------ Material for the task

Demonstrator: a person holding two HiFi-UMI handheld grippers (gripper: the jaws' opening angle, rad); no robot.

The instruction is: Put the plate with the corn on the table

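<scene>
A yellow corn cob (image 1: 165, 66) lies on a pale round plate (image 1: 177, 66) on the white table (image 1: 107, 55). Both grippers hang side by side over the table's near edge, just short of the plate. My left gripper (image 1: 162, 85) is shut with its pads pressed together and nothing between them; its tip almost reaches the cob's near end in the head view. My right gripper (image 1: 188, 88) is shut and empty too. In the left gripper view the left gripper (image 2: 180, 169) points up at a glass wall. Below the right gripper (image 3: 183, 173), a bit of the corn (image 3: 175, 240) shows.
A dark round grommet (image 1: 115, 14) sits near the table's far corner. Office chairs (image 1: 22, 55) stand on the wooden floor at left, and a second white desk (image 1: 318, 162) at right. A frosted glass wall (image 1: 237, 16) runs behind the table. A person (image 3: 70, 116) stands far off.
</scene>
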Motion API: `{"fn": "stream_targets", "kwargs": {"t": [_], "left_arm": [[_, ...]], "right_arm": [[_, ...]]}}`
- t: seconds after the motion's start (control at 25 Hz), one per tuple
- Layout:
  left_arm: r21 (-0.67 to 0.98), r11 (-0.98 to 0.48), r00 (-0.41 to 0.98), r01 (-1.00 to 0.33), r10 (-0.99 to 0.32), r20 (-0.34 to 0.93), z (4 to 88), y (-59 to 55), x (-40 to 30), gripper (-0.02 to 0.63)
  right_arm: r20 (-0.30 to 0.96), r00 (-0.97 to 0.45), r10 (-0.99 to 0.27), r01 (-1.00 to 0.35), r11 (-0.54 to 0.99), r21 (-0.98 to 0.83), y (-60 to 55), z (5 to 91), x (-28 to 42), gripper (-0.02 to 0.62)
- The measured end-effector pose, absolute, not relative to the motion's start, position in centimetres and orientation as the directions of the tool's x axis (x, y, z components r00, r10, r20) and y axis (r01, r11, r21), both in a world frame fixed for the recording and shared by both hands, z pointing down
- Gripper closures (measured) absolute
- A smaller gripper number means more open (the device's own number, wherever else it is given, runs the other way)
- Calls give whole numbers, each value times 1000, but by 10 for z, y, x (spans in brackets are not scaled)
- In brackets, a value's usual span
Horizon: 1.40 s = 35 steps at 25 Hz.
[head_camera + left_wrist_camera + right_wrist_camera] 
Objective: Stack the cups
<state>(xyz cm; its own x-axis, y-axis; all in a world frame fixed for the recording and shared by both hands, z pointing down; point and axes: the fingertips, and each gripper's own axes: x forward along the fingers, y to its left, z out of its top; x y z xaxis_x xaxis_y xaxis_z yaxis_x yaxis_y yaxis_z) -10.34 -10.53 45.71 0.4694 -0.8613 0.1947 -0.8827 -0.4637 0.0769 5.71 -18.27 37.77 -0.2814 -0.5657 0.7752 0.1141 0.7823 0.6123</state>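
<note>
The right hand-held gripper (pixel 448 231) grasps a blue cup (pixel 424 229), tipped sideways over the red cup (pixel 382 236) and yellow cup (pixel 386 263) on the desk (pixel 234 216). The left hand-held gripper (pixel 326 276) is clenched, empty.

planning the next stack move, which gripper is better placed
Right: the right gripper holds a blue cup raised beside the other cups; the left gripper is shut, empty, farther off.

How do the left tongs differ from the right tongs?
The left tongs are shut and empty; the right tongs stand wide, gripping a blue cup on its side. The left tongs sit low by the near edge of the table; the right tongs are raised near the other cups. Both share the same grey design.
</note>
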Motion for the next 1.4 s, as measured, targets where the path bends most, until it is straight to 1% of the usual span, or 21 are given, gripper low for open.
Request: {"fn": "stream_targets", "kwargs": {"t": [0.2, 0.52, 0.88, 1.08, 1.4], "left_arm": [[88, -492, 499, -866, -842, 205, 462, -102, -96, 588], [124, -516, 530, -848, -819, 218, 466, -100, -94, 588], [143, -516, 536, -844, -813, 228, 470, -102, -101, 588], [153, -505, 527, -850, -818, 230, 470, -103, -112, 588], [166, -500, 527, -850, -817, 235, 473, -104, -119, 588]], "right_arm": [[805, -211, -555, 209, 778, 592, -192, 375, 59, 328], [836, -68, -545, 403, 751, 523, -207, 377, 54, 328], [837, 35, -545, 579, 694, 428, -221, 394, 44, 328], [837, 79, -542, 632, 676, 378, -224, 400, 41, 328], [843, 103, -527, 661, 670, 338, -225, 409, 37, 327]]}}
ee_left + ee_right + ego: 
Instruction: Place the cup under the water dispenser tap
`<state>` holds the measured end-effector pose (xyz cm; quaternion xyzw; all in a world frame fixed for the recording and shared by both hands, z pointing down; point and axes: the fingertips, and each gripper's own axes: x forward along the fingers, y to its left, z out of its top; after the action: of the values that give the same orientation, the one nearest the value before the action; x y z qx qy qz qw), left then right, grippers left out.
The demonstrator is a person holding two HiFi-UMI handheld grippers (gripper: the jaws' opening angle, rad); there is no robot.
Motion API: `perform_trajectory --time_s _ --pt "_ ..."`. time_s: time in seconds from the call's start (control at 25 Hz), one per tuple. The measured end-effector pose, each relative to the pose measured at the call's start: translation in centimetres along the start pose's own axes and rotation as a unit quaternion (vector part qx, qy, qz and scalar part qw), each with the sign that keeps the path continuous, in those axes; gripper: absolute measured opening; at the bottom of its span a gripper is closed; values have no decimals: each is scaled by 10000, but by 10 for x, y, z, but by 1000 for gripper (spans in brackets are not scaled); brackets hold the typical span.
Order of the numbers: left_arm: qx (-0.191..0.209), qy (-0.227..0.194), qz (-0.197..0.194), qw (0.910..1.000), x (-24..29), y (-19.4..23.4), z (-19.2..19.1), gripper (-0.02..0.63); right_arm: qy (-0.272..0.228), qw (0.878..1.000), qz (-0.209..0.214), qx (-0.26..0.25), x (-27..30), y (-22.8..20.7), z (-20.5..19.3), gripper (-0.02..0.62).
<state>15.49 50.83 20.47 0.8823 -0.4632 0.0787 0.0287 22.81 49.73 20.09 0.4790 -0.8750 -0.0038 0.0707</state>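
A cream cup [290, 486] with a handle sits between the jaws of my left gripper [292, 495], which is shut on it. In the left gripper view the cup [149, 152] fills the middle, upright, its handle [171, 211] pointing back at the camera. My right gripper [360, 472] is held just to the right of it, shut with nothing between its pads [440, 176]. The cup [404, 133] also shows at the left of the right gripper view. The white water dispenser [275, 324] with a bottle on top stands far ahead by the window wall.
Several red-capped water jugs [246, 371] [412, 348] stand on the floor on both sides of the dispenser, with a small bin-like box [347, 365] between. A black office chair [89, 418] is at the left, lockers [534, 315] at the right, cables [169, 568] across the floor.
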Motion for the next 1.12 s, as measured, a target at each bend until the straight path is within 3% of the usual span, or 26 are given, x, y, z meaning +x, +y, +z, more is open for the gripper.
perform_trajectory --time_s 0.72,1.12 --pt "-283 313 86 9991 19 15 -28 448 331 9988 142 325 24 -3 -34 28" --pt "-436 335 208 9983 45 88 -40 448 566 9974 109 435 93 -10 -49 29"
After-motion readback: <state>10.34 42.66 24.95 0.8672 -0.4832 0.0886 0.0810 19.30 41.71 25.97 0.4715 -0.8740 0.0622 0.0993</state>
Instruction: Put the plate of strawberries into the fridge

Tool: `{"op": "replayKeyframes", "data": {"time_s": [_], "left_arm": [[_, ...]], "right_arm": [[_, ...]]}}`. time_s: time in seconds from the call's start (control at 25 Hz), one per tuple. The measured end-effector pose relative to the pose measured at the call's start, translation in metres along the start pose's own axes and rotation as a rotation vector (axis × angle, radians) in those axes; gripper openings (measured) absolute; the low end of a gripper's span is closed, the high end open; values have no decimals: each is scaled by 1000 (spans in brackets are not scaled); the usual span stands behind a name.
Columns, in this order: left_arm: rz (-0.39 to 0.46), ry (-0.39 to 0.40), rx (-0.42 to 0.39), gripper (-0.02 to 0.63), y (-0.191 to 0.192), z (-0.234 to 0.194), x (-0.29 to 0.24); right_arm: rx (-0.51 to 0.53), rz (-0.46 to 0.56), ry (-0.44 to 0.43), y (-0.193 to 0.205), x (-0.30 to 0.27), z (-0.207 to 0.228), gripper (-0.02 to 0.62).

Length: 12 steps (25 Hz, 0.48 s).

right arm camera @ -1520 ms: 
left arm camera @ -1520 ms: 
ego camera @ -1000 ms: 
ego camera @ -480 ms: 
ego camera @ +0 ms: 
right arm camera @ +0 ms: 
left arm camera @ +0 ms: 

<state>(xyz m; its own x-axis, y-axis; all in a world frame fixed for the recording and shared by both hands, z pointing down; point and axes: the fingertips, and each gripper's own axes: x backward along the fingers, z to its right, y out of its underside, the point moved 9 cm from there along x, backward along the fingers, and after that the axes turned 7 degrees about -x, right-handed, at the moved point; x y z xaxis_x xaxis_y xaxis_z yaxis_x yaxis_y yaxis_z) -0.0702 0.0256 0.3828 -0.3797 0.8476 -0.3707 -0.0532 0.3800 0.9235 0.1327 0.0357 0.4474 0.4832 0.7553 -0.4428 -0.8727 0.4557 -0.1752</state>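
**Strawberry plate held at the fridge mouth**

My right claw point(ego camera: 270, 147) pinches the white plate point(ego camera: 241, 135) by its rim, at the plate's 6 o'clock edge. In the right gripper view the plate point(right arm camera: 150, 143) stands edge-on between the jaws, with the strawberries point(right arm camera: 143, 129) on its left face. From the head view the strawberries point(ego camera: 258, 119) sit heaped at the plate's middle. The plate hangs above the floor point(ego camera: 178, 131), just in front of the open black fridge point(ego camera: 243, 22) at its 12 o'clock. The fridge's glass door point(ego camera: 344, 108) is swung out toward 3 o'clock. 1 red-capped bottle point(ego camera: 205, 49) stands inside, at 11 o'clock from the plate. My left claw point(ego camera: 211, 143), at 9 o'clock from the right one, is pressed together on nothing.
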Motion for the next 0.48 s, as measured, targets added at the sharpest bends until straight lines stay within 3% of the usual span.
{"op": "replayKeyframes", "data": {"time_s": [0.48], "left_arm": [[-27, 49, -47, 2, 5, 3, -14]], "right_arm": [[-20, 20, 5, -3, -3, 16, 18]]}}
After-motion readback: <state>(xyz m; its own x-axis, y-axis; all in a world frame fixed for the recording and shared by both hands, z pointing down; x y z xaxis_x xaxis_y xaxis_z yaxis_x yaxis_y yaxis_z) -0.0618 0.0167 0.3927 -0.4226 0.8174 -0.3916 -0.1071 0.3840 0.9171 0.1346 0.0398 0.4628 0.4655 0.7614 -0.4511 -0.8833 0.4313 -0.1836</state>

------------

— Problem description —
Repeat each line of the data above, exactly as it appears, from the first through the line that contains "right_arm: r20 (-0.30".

— Your response —
Demonstrator: a person holding two HiFi-UMI handheld grippers (gripper: the jaws' opening angle, rad); no robot.

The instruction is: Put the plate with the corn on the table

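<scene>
A yellow corn cob (image 1: 165, 66) lies on a pale round plate (image 1: 177, 66) on the white table (image 1: 107, 55). Both grippers hang side by side over the table's near edge, just short of the plate. My left gripper (image 1: 162, 85) is shut with its pads pressed together and nothing between them; its tip almost reaches the cob's near end in the head view. My right gripper (image 1: 188, 88) is shut and empty too. In the left gripper view the left gripper (image 2: 180, 169) points up at a glass wall. Below the right gripper (image 3: 183, 173), a bit of the corn (image 3: 175, 240) shows.
A dark round grommet (image 1: 115, 14) sits near the table's far corner. Office chairs (image 1: 22, 55) stand on the wooden floor at left, and a second white desk (image 1: 318, 162) at right. A frosted glass wall (image 1: 237, 16) runs behind the table. A person (image 3: 70, 116) stands far off.
</scene>
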Motion API: `{"fn": "stream_targets", "kwargs": {"t": [_], "left_arm": [[_, ...]], "right_arm": [[_, ...]]}}`
- t: seconds after the motion's start (control at 25 Hz), one per tuple
- Layout:
  left_arm: r21 (-0.67 to 0.98), r11 (-0.98 to 0.48), r00 (-0.41 to 0.98), r01 (-1.00 to 0.33), r10 (-0.99 to 0.32), r20 (-0.34 to 0.93), z (4 to 88), y (-59 to 55), x (-40 to 30), gripper (-0.02 to 0.63)
  right_arm: r20 (-0.30 to 0.96), r00 (-0.97 to 0.45), r10 (-0.99 to 0.27), r01 (-1.00 to 0.35), r11 (-0.54 to 0.99), r21 (-0.98 to 0.83), y (-60 to 55), z (5 to 91), x (-28 to 42), gripper (-0.02 to 0.62)

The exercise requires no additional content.